И начинаю я понимать, что вот они у Сонюшки где — в кулаке! И скажи она тут: по домам, станишники! — вся эта орава бородатая наметом по станицам сыпанет. Вот тут и преклонился я окончательно перед ее женским оперативным соображением и весь душой просветлел.
Однако рановато я возрадовался. Уловили и офицеры, что клином вбивает свою тетрадочку Софья между ними и войском. И тут проглядел я главное: господа офицеры, видать, сговорились. Уловил я в самый последний момент, как дуло нагана между плечами со второго ряда просунулось, и хватило мне времени, чтобы Соню заслонить.
Получил пулю под самую ключицу, стал заваливаться, с седла. Напоследок увидел одно: казаки этого офицера в грязь топчут, ровно гопака отплясывают, и под ногами у них рыжее месиво.
Ну вот. Очнулся уже в хате у станичника Стеценко. Четыре сотни меня на носилках в тот же час до его хаты проводили, бабку знахарку приставили и сами по домам разъехались. Офицеров они потом, оказалось, восемь голов под горячую руку порешили, остальные успели деру дать.
Вот такие пироги с котятами, дорогой наш Евграф Степанович. Признаться, домой тянет невозможно, ребят своих повидать тоже не терпится, хотя и навещают они меня по очереди.
Остается последнее пожелание, лично на вас, Евграф Степанович, нацеленное. И высказал бы я его всенародно, как начальник оперотдела, не будь Софьюшка моей женой. А так — только вам. Орден бы ей надо, товарищ Быков, поскольку расформирование банды — дело исключительно ее рук и ее высокой душевности. А я при ней оказался лишь в качестве охраны.
На этом заканчиваю.
Григорий Аврамов.
P. S. Кто бы вы думали был у меня? Некий Юша, бывший помощник Федякина в штабных делах. Они теперь с Фаризой, сестрой Митцинского, живут у матери и няньки Федякина — две старушки, обе на ладан дышат. Рассказал мне этот юноша, что за день до смерти позвал его полковник и сказал: «Хватит, молодой человек, бабиться, бери-ка ты Фаризу и дуйте к моей матери в станицу Притеречную. И вам спасение, и старухам отрада. А всякие мятежи устраивать — это дело пропащее, стариковское, и мараться в нем суждено тем, у кого душа неприкаянной мается и руки в народной крови».
Поговорил я с Юшой основательно, насколько здоровья хватало, — в голове у него немало для нас интересного скопилось.
Скоро он будет у вас, обещал. Будет, куда ему деваться.
. . . . . . . . .
Спустя месяц их привезли в госпиталь одновременно: Аврамова и Ташу Алиеву. Ташу поместили в родильное отделение, и к вечеру у нее начались схватки. К утру родился мальчик. Но, измаявшись и произведя на свет новую жизнь, Ташу скончалась.
Софью пустили в этот день к Аврамову ненадолго. Потом она пошла в родильное отделение, взяла на руки сверток с ребенком, подошла с ним к окну, сказала тихо:
— Смотри, человечек... поплачь, если сможешь.
Внизу через пустынный больничный двор несли Ташу. Потом гроб повезли через улицу к кладбищу.

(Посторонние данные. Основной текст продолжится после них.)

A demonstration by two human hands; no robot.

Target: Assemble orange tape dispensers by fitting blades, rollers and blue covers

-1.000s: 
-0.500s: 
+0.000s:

Над ними в хмурой зимней мороси угадывался обглоданный вечной стужей и веками Кавказский хребет.
Малыш на руках Рутовой вдруг запоздало заворочался, заголосил требовательно и сердито.
— Смотри, какие мы грозные! — удивилась Рутова. — Ну идем, кормиться будем. Трудно тебе придется на этом свете, человечек.
Защемило в пронзительной жалости сердце. Подумала она устало, печально, что полгода, прожитые рядом с Аврамовым, равны, пожалуй, всей ее прежней жизни.
Но взрослой она стала лишь теперь, вырвавшись из циркового опилочного кольца, пройдя через пронзительное счастье любви и полынную горечь утрат. Она познала цену высокой идеи, завладевшей умами миллионов, причастилась к ней всем своим существом и осознала свое кровное с ней родство, ибо новый мир, как и этот человечек у нее на руках, рождался в извечных муках.
И тем он был дороже каждому, причастному к рождению.